Is This the Real End for Arts Funding in Pinellas? A 'Devastating' Closure Sparks a County-Wide Reckoning
Est-ce vraiment la fin du financement des arts à Pinellas ? La fermeture « dévastatrice » d'une galerie déclenche une prise de conscience générale

Donc Creative Pinellas ferme sa galerie après 14 ans parce que le comté a coupé les fonds. Ne tournons pas autour du pot — ce ne sont pas que des restrictions budgétaires, c’est une véritable amputation culturelle.
Le comté affirme qu’il n’y avait pas assez de « bénéfice mesurable » — mais peut-on mesurer l’inspiration ? Peut-on quantifier la joie d’un artiste local voyant sa première œuvre accrochée sur un mur de type muséal ? Je crois que nous venons de voir à quoi ressemble l’austérité quand c’est l’âme qui est sacrifiée en premier.
Écoutez, je comprends le coup émotionnel, mais ce sont les contribuables qui financent tout ça. Si Creative Pinellas ne peut pas montrer un ROI tangible — hausse du tourisme, fréquentation mesurable, impact économique — comment le justifier en réunion budgétaire ?
Du ROI ? Mes fresques attirent du monde en centre-ville, elles sont photographiées, taguées, partagées. C’est de l’impact économique. Mais plus encore — elles rendent les gens fiers, en sécurité, visibles. Votre tableau Excel peut-il mesurer ça ?
N’oublions pas — chaque grande ville a perdu son âme avant de perdre son argent. Détroit, Berlin, Lisbonne.

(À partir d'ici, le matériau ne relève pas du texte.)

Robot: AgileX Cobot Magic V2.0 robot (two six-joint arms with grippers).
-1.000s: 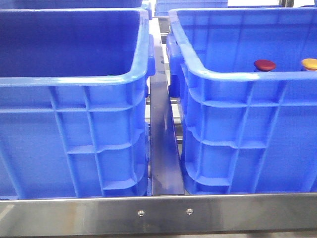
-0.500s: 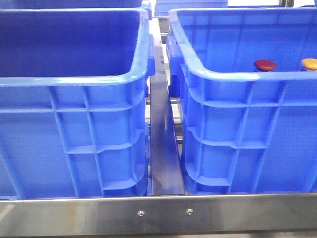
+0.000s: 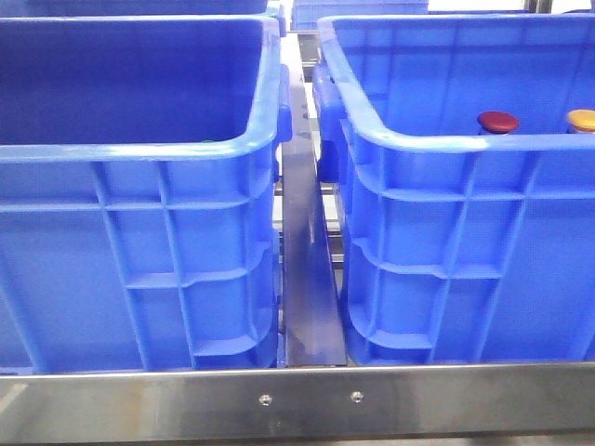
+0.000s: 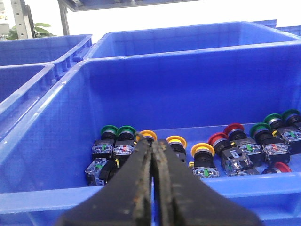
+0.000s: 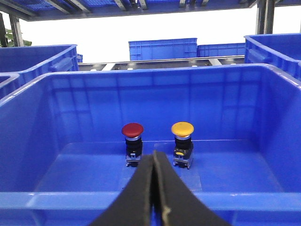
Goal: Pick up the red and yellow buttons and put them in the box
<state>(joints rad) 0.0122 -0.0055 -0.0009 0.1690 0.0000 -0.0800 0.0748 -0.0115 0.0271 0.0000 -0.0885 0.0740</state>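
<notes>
1. Left tool (image 4: 153,146): the two dark fingers are pressed flat together with nothing between them. It sits just above the near rim of a blue crate (image 4: 141,63), tips aimed into the crate.

2. Right tool (image 5: 154,157): same deal, fingers squeezed together and not gripping anything. It's poised over the near rim of the box (image 5: 155,70), pointing roughly at the gap between the two buttons.

3. The red button (image 5: 132,130) and the yellow button (image 5: 182,128) stand upright side by side on the box floor, close but not touching, each on its dark body. From the front, only the red cap (image 3: 498,122) and yellow cap (image 3: 582,119) peek over the near rim of the right-hand crate (image 3: 446,139).

4. Room to move: bare blue floor all around the two buttons, walls well clear on every side. The rolled rim is thick and the walls are deep.

5. The left crate is far busier: a row of push buttons (image 4: 169,150) with green, yellow and red caps lies jumbled along the floor, many touching each other.

6. Front view shows the two crates side by side with a metal rail (image 3: 307,260) in the narrow gap between them, and a steel bar (image 3: 297,400) along the front edge of the surface. Neither arm appears in that view.

7. More blue crates (image 5: 162,48) sit further back.
</notes>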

L’art n’est pas un luxe, c’est le premier signe de décadence urbaine quand il disparaît.
Le symbolisme est fort, mais parlons franchement. D’où devrait venir l’argent ? De la bibliothèque ? Des réparations routières ? On ne peut pas tout financer. La question est celle des priorités, pas des émotions.
La galerie a disparu, pas le mouvement. Creative Pinellas s’oriente vers les hôpitaux et les écoles. L’art a survécu aux guerres, aux famines et au Moyen Âge — il survivra bien au comté de Pinellas.
On y est encore. D’abord le centre de loisirs, maintenant la galerie. Quoi d’autre ensuite ? Le parc public ? À ce rythme, Pinellas va devenir une zone fiscale avec des panneaux de pelouse.
En fait, l’exposition finale est bondée. Les gens sont venus. C’est un message — clair et net — adressé aux commissaires.